Et Odile, justement.

Une masse de cheveux roux emmêlés, la courbe de son dos, pas de vêtements. Pas de vêtements sur elle non plus, merde. Elle a quelques images qui lui reviennent en tête, une peau nacrée et son nez dans le creux de son cou, de la chaleur. Des mots rapidement échangés et ses lèvres un peu partout. Merde. C'était pas prévu ça. Pas prévu du tout. Anna a envie d'hurler quand elle comprend que ça ne peut tout simplement pas être autre chose que cette très grosse erreur, elle reste un moment à regarder le vide avant de se décider à se lever. Mais se lever pour faire quoi ? Elles sont censées enquêter ensemble, elle ne peut pas la planter là en lui payant le room service. Elle ne peut pas faire ce qu'elle fait habituellement, même si elle y pense. Elle y pense sérieusement.

- Je suis réveillée tu sais.

Merde. Merde, merde, merde. Elle attrape la première fringue qui lui passe sous la main et parce qu'elle mérite bien d'avoir un peu de chance après tout ça, c'est son jean et pas celui d'Odile. Elle cache le reste avec un coussin.

- Mais si tu veux, je peux faire semblant de pas t'avoir cramé en train d'essayer de te barrer.

Ah, c'était donc si flagrant que ça ?

- Et je peux me rendormir, et te laisser faire.

Anna balaie les possibilités dans sa tête, aussi vite que sa gueule de bois le lui permet. Elle a vraiment envie d'hurler à l'idée qu'elle a pu se laisser aller comme ça alors qu'elles ont si peu de temps à Londres. Alors qu'elles ont vraiment mieux à faire que s'envoyer en l'air. Les images lui reviennent en tête par flots, elle a du mal à oublier la façon dont son corps réagit au sien, son odeur et la courbe de ses seins.

- Ce serait un peu idiot, non ?

Pas très utile, surtout. Ça n'efface rien et Anna abomine tout ce qui relève de l'inutile.
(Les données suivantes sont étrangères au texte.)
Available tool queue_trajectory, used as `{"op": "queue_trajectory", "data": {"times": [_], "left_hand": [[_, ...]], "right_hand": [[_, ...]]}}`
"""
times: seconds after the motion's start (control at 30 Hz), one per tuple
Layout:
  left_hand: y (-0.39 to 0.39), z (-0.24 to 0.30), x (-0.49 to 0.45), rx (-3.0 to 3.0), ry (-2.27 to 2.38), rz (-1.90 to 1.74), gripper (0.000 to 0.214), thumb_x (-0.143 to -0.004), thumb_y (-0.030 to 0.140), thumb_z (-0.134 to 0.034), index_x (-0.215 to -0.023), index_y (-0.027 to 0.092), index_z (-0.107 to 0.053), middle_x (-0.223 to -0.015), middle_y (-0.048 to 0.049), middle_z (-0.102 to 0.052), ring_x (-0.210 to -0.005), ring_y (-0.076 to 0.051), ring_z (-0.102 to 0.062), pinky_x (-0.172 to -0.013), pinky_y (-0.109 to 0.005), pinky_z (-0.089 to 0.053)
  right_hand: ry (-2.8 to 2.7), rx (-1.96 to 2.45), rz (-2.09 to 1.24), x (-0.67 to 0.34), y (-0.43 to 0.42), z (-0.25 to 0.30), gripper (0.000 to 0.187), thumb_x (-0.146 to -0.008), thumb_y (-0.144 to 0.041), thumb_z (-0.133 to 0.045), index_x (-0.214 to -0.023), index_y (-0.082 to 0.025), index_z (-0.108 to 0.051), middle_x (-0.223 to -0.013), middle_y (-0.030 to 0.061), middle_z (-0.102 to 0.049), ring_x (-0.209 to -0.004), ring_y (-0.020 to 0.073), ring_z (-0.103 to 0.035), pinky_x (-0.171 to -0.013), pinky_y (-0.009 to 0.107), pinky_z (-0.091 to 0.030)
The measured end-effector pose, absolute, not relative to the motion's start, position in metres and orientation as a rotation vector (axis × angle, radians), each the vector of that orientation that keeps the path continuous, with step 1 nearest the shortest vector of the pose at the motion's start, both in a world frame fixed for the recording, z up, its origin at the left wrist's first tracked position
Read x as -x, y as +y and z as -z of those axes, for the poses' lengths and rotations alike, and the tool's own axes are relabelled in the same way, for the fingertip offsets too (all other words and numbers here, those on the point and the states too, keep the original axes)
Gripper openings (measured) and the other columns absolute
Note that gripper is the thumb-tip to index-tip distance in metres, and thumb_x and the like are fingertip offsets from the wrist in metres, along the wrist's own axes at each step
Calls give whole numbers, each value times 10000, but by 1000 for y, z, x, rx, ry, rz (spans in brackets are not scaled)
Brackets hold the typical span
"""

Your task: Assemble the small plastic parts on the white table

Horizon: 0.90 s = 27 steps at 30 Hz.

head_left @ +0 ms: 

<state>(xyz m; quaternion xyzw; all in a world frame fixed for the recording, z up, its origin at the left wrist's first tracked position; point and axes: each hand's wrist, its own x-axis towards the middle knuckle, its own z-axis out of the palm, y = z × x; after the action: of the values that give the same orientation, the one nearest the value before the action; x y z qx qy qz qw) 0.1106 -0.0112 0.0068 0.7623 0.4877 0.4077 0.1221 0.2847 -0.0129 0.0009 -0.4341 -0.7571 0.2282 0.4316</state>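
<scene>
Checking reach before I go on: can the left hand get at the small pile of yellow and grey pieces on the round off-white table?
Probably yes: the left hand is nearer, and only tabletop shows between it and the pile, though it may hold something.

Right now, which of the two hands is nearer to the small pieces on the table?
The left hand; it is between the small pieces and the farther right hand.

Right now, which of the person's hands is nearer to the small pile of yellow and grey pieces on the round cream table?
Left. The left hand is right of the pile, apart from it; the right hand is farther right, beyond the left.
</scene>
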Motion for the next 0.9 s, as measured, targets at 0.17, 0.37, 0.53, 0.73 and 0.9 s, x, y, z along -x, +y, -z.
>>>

Ce n'est pas son truc les simagrées, le dramatique, les grandes tournures de phrases théâtrales. Ce n'est pas son truc, Odile.

- Un peu comme nous, non ?

Mais là elle marque un point. Anna abandonne son cousin et retrouve son sweat, il est temps d'arrêter de se lamenter et de pleurer sur leur sort. Elles n'ont rien fait de mal après tout. Rien du tout. La meilleure façon de sortir de tout ça, c'est de s'expliquer.

- Ok, on a fait une bêtise. Ça arrive à tout le monde, c'était une erreur, c'est humain, pas de quoi en faire tout un plat. On a plein de choses à faire à Londres alors je te propose de t'habiller et d'oublier cette histoire. Ça devrait pas être trop difficile, vu à quel point on était bourrées. Je t'attends à l'accueil.

Parce qu'elle ne va certainement pas rester là pendant qu'elle s'habille, se maquille ou fait on ne sait trop quoi de spécifique à Odile. Elle ne veut pas garder de proximité, la laisser croire à quelque chose qui ne sera jamais possible. Tout ça, c'est pour le boulot, rien de plus. Alors elle met le plus de distance possible entre elles, physiquement et verbalement. Elle minimise tout, leur complicité qu'elle n'a pas oublié et leur nuit. Dont elle n'a visiblement rien oublié non plus. Malheureusement.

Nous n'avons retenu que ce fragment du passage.